Gli effetti osservati nelle ferite trattate solo con crema e nelle ferite non trattate non sono stati statisticamente significativi rispetto alle ferite trattate con estratti o sulfadiazina d’argento (riferimento). Ciò può anche indicare che i componenti della crema acquosa non interferiscono con l’attività degli estratti e quindi gli effetti potenziati degli estratti possono essere dovuti esclusivamente ai principi bioattivi presenti in questi estratti. Gli effetti cicatrizzanti degli estratti possono essere dovuti ai vari costituenti fitochimici presenti in essi. Tannini come proantocianidine e altri tannini tra cui acido tannico, geraniina e furosina sono noti per facilitare la guarigione delle ferite . Gli estratti sono stati trovati per contenere flavonoidi e saponine e questi metaboliti secondari sono stati trovati per migliorare la guarigione delle ferite e quindi gli effetti di guarigione delle ferite migliorati degli estratti possono essere attribuiti ai loro costituenti fitochimici.

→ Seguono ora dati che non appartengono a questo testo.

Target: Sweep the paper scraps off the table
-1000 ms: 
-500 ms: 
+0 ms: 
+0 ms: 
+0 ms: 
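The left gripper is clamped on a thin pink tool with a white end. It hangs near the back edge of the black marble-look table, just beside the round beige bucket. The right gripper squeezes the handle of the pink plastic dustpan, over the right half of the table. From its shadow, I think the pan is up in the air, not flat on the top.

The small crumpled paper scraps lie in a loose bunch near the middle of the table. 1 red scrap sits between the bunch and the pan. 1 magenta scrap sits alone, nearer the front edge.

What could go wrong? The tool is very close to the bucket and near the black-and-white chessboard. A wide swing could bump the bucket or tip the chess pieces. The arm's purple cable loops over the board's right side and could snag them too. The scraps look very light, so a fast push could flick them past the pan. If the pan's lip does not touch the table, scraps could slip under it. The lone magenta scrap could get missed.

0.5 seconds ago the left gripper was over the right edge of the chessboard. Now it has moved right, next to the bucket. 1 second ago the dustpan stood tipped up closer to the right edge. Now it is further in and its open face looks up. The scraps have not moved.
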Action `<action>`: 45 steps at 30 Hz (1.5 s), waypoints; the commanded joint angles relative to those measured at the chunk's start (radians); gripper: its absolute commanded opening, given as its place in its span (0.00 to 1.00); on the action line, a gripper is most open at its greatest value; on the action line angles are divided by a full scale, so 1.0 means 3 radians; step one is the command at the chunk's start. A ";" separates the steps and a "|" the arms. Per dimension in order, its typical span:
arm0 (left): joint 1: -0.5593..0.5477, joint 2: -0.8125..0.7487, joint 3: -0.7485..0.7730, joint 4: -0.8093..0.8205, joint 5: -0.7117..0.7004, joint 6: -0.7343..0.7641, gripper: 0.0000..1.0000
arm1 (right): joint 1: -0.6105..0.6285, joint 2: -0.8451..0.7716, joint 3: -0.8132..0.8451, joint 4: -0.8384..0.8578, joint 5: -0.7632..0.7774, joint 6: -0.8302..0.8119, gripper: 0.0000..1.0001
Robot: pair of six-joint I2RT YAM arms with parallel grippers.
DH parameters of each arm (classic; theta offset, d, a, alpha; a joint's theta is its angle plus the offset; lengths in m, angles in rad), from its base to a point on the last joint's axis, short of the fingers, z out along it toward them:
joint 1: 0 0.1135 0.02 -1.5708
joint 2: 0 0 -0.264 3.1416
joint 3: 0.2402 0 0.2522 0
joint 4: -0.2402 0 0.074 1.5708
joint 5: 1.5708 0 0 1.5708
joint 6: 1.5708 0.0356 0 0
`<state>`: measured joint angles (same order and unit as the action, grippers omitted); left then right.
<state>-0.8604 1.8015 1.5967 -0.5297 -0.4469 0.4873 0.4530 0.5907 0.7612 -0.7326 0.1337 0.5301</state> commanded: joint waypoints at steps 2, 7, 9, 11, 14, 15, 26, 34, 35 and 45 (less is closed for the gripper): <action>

I risultati di cui sopra possono supportare le affermazioni secondo cui le ferite trattate con estratti vegetali guariscono più velocemente e meglio delle ferite non trattate e l’uso di queste piante per il trattamento delle infezioni microbiche. Tuttavia, l’isolamento e la caratterizzazione dei composti bioattivi responsabili di queste proprietà farmacologiche devono essere eseguiti.

5. Conclusione

Il metanolo foglia e corteccia del gambo di K. africana e metanolo foglia e gli estratti di radice di S. hispidus esposto antiossidante, antimicrobica attività con MIC intervalli di 2,25 a 7,5 mg/mL e 2,5 a 10 mg/mL, rispettivamente, contro gli organismi di prova, migliorato la guarigione della ferita proprietà e queste proprietà farmacologiche possono giustificare gli usi medicinali di queste piante per il trattamento di infezioni microbiche e ferite. Bioattività si effettuerebbe il frazionamento guidato e l’isolamento dei composti bioattivi responsabili delle attività biologiche.

Conflitto di interessi

Gli autori dichiarano di non avere alcun conflitto di interessi.

Ringraziamenti

Gli autori desiderano esprimere la loro gratitudine al signor Thomas Ansah del Dipartimento di Farmacologia, KNUST, Kumasi, Ghana per la sua assistenza tecnica e Nana Yaw Atefah per la raccolta delle piante. Hanno anche riconosciuto il Dott. Paul Ossei del Dipartimento di Patologia, Komfo Anokye Teaching Hospital, Kumasi, Ghana per il suo contributo sulla valutazione patologica dei tessuti della ferita.